## Provided material
-- -- --
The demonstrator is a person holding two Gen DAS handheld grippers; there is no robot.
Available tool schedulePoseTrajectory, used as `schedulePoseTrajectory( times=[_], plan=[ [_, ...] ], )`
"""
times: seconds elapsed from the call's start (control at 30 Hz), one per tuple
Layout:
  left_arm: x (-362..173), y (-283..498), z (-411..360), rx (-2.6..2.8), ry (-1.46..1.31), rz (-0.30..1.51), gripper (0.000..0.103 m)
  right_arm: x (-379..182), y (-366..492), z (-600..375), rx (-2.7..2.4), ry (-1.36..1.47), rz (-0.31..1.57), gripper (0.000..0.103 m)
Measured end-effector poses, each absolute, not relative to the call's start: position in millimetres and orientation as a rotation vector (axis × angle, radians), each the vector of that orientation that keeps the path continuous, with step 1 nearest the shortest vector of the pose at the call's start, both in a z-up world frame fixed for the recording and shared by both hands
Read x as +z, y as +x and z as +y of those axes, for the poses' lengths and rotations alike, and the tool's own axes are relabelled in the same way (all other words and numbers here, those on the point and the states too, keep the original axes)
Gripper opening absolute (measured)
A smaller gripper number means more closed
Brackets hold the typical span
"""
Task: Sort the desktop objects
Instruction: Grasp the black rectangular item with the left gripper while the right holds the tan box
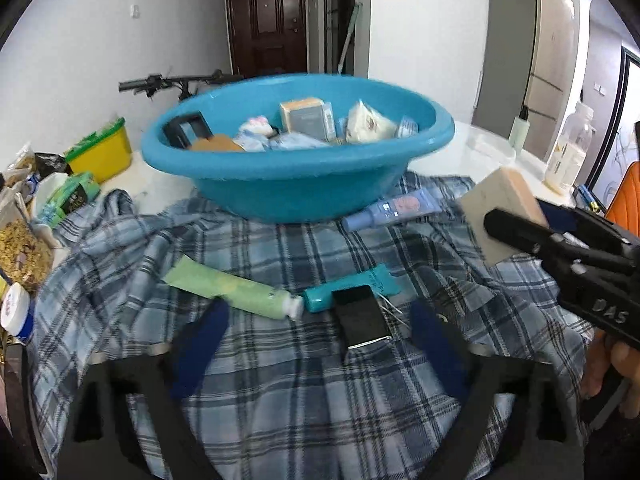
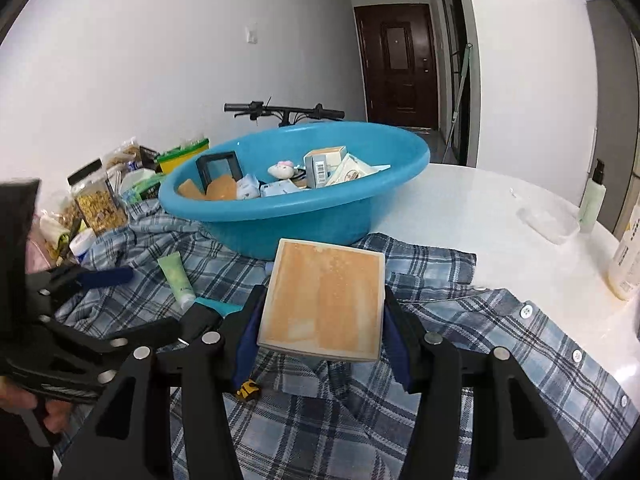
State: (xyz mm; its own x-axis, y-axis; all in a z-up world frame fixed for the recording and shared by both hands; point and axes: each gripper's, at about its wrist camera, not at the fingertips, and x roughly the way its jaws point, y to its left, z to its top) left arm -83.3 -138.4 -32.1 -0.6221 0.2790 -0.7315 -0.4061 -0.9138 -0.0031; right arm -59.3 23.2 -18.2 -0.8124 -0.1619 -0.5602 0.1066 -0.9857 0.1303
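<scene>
A blue basin (image 1: 296, 188) (image 2: 280, 216) holding several small items stands on a plaid shirt (image 1: 280, 380) (image 2: 500, 360). My right gripper (image 2: 322, 316) is shut on a flat orange-and-cream box (image 2: 324, 300) (image 1: 500, 204), held above the shirt in front of the basin. My left gripper (image 1: 320, 344) is open and empty, low over the shirt; between its fingers lie a black clip-like object (image 1: 360, 316), a teal tube (image 1: 344, 292) and a green tube (image 1: 236, 288) (image 2: 176, 276). A lilac tube (image 1: 396, 208) lies by the basin.
Snack packs, a yellow box (image 1: 100, 152) and a white jar (image 1: 16, 308) crowd the left edge. Bottles (image 1: 568, 152) (image 2: 592, 200) and a clear lid (image 2: 548, 220) stand on the white table at the right. A bicycle handlebar (image 2: 280, 110) shows behind.
</scene>
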Motion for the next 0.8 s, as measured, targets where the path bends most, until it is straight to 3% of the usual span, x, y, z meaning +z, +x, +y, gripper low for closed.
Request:
schedulePoseTrajectory(
  times=[0.07, 0.6, 0.63, 0.67, 0.7, 0.8],
  plan=[
    [-41, -90, -133, 2.495, -1.149, 0.226, 0.058, -20, -59, 27, -2.857, 0.887, -0.169, 0.053],
    [-69, -97, -115, 2.410, -1.225, 0.252, 0.057, -32, -63, 37, -2.800, 0.889, -0.263, 0.053],
    [-69, -96, -116, 2.407, -1.224, 0.255, 0.054, -32, -64, 37, -2.798, 0.891, -0.265, 0.053],
    [-68, -95, -116, 2.399, -1.218, 0.246, 0.040, -32, -64, 37, -2.798, 0.893, -0.269, 0.053],
    [-67, -94, -117, 2.394, -1.219, 0.234, 0.035, -32, -64, 37, -2.798, 0.891, -0.272, 0.053],
    [-63, -91, -120, 2.396, -1.205, 0.219, 0.032, -33, -64, 38, -2.799, 0.887, -0.275, 0.053]
  ],
)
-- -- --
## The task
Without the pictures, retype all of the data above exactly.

## Written answer
The demonstrator is a person holding two Gen DAS handheld grippers; there is no robot.
Available tool schedulePoseTrajectory, used as `schedulePoseTrajectory( times=[_], plan=[ [_, ...] ], )`
"""
times: seconds elapsed from the call's start (control at 30 Hz), one per tuple
Layout:
  left_arm: x (-362..173), y (-283..498), z (-411..360), rx (-2.6..2.8), ry (-1.46..1.31), rz (-0.30..1.51), gripper (0.000..0.103 m)
  right_arm: x (-379..182), y (-366..492), z (-600..375), rx (-2.7..2.4), ry (-1.36..1.47), rz (-0.31..1.57), gripper (0.000..0.103 m)
Measured end-effector poses, each absolute, not relative to the call's start: position in millimetres and orientation as a rotation vector (axis × angle, radians), each the vector of that orientation that keeps the path continuous, with step 1 nearest the shortest vector of the pose at the call's start, both in a z-up world frame fixed for the recording and shared by both hands
Read x as +z, y as +x and z as +y of those axes, for the poses' lengths and rotations alike, and the tool's own axes are relabelled in the same way (all other words and numbers here, those on the point and the states too, keep the original axes)
Gripper opening absolute (measured)
A smaller gripper number means more closed
Brackets hold the typical span
"""
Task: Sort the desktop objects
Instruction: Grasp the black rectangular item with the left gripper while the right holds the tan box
State: (xyz mm; its own x-axis, y-axis; all in a z-up world frame fixed for the recording and shared by both hands; point and axes: each gripper's, at about its wrist camera, not at the fingertips, and x roughly the way its jaws point, y to its left, z to its top) left arm -83.3 -138.4 -32.1 -0.6221 0.2790 -0.7315 -0.4061 -0.9138 -0.0031; right arm -59.3 23.2 -18.2 -0.8124 -0.1619 -0.5602 0.1066 -0.9857 0.1303
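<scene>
A blue basin (image 1: 296, 188) (image 2: 280, 216) holding several small items stands on a plaid shirt (image 1: 280, 380) (image 2: 500, 360). My right gripper (image 2: 322, 316) is shut on a flat orange-and-cream box (image 2: 324, 300) (image 1: 500, 204), held above the shirt in front of the basin. My left gripper (image 1: 320, 344) is open and empty, low over the shirt; between its fingers lie a black clip-like object (image 1: 360, 316), a teal tube (image 1: 344, 292) and a green tube (image 1: 236, 288) (image 2: 176, 276). A lilac tube (image 1: 396, 208) lies by the basin.
Snack packs, a yellow box (image 1: 100, 152) and a white jar (image 1: 16, 308) crowd the left edge. Bottles (image 1: 568, 152) (image 2: 592, 200) and a clear lid (image 2: 548, 220) stand on the white table at the right. A bicycle handlebar (image 2: 280, 110) shows behind.
</scene>
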Motion for the next 0.8 s, as measured, targets where the path bends most, until it is straight to 3% of the usual span, x, y, z meaning +z, +x, +y, gripper low for closed.
Request:
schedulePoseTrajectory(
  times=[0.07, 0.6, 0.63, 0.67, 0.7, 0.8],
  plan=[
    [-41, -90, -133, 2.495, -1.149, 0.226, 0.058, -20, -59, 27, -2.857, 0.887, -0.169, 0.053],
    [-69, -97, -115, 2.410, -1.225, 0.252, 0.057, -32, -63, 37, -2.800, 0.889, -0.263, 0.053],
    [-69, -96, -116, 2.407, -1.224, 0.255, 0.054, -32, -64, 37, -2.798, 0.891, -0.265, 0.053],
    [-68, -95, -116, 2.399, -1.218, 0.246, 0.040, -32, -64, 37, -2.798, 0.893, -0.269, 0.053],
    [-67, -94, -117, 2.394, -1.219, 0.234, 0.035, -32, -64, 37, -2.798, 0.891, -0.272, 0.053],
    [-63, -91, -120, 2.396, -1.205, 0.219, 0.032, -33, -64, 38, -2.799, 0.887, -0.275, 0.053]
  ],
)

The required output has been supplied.